As he was standing there hesitating, a woman popped out the front door. Covered by winter clothing, her figure was obscured, but in the porch light he couldn’t miss the long, shiny auburn hair, and when her gaze settled on him, he could tell her eyes were an unusual green, undimmed by the poor light.
“Well, hello,” she said, pausing.
He must be at the wrong place. John Hayes had shown him a photo of his wife once, and Ryker Tremaine had married her after John died. This woman didn’t match the photo at all.
“Sorry,” he said automatically, shifting a little to ease the everlasting pain in his arm and hand. “I must have the wrong house.”
He couldn’t mistake the appreciation in her eyes as her gaze swept over him. He wasn’t sure what she was appreciating, considering that, like her, he was wearing a heavy winter jacket.
“I wouldn’t be so sure,” she said. “I don’t live here. Who are you looking for?”
“Ryker Tremaine.”
“Right house,” she said, then before he could respond she turned and threw the door open. “Hey, Ryker, you’ve got a friend out here.”

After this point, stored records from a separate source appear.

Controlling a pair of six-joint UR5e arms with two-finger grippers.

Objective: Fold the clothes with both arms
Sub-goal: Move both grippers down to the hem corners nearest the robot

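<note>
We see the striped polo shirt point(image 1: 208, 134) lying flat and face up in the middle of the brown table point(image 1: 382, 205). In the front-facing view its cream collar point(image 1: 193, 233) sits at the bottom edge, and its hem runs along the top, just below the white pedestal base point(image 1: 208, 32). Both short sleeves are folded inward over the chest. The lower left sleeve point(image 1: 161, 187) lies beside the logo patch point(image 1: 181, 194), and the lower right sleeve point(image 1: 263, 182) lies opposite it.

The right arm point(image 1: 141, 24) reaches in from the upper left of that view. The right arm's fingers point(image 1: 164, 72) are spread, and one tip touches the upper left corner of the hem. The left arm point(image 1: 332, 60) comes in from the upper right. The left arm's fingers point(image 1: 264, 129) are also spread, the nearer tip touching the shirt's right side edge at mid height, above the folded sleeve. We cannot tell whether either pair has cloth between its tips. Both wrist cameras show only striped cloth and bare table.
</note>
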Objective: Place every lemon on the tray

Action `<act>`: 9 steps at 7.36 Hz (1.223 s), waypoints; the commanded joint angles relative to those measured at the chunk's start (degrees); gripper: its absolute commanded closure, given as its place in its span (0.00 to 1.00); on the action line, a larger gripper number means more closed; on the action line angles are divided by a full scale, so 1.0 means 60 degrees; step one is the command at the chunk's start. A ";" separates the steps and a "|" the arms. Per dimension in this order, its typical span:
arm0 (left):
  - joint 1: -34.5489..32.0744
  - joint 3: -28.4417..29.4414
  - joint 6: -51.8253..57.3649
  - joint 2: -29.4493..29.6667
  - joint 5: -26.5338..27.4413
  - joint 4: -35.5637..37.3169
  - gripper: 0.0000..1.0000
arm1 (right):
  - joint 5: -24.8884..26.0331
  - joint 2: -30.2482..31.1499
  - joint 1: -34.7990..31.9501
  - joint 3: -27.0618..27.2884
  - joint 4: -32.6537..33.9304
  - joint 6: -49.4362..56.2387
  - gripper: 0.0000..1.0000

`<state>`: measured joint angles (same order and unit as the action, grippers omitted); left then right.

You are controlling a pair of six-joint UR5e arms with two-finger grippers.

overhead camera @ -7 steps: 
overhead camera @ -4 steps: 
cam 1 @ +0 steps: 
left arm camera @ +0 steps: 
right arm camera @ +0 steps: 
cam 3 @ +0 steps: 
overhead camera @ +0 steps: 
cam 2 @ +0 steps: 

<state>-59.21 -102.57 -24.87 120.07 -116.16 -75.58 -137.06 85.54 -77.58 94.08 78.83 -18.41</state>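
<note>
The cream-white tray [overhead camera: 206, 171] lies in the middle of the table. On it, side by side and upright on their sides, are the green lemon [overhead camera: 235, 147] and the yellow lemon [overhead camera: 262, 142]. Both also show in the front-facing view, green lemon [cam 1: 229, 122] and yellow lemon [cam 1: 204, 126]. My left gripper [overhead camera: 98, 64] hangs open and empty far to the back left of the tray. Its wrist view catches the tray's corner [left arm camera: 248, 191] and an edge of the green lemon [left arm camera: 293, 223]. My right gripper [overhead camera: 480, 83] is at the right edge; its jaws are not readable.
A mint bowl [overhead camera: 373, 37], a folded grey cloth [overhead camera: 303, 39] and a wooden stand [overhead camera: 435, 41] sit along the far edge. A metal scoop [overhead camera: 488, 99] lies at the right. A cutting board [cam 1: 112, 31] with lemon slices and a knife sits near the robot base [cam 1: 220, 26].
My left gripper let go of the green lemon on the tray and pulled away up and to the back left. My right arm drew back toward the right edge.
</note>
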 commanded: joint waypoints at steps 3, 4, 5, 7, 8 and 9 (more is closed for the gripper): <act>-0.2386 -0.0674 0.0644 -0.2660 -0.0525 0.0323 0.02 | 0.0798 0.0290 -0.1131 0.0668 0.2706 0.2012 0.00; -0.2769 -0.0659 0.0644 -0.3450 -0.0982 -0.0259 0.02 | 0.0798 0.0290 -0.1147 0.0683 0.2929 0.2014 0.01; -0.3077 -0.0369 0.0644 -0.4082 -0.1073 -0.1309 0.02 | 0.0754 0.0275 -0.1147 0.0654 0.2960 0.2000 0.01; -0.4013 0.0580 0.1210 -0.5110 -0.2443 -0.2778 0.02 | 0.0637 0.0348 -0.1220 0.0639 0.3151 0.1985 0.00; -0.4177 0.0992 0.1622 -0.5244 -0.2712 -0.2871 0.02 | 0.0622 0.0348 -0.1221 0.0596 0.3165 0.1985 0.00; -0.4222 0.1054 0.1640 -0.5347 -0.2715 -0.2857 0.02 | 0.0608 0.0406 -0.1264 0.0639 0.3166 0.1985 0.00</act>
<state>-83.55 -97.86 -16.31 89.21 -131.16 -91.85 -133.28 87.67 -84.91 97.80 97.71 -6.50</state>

“Bring him in,” came a familiar but muffled voice from inside.
The choice taken out of his hands, Trace followed the woman inside, entering a warm, pleasant foyer. Gleaming dark wood surrounded him and a staircase led directly upward. It made him feel like a puzzle piece that didn’t fit the picture.
“I’m Julie, by the way,” the green-eyed woman said, stripping off her gloves and offering her hand. “Julie Ardlow.”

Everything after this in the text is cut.